2.7 Python functions with vector arguments and modules

For many numerical problems variables are most conveniently expressed by arrays containing many numbers (i.e. vectors) rather than single numbers (i.e. scalars). The function cd_sphere above takes a scalar as an argument and returns a scalar value too. For computationally intensive algorithms where variables are stored in arrays this is inconvenient and time consuming, as each of the array elements must be sent to the function independently. In the following, we will therefore show how to implement functions with vector arguments that also return vectors. This may be done in various ways. Some possibilities are presented in the following, and, as we shall see, some are more time consuming than others. We will also demonstrate how the time consumption (or efficiency) may be tested.

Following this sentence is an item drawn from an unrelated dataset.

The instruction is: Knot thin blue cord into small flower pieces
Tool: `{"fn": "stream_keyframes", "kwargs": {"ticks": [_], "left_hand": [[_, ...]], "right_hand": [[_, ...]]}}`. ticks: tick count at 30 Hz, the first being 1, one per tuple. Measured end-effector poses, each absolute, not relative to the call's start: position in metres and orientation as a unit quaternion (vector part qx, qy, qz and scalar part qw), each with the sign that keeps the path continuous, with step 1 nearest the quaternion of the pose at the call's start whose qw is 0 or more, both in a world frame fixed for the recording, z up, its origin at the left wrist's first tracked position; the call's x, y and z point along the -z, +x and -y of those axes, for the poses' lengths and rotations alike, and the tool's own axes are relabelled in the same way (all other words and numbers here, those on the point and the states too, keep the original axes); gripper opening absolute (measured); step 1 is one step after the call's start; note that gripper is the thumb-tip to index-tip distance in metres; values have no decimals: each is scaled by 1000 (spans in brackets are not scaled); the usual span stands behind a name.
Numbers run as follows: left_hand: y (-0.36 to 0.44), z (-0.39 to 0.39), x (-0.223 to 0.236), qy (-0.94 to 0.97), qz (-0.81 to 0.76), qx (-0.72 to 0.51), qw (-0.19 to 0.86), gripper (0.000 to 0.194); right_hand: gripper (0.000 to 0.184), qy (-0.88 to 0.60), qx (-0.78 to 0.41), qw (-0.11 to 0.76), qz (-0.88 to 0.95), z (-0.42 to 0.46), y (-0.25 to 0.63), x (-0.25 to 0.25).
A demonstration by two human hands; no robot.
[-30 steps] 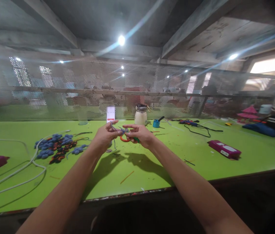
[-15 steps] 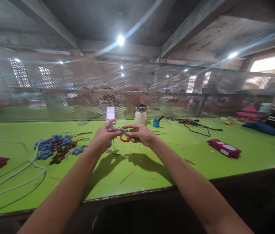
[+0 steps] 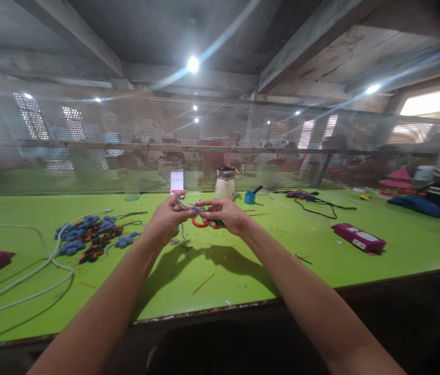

A simple extension of the single-valued function cd_sphere is as follows:

def cd_sphere_py_vector(ReNrs):
    CD = zeros_like(ReNrs)
    counter = 0

    for Re in ReNrs:
        CD[counter] = cd_sphere(Re)
        counter += 1
    return CD

The new function cd_sphere_py_vector takes in an array ReNrs and calculates the drag coefficient for each element using the previous function cd_sphere. This does the job, but is not very efficient.

A second version is implemented in the function cd_sphere_vector. This function takes in the array Re and calculates the drag coefficient of all elements by multiple calls of the function numpy.where; one call for each condition, similarly as each if statement in the function cd_sphere. The function is shown here:

def cd_sphere_vector(Re):
    "Computes the drag coefficient of a sphere as a function of the Reynolds number Re."
    # Curve fitted after fig . A -56 in Evett and Liu: "Fluid Mechanics and Hydraulics"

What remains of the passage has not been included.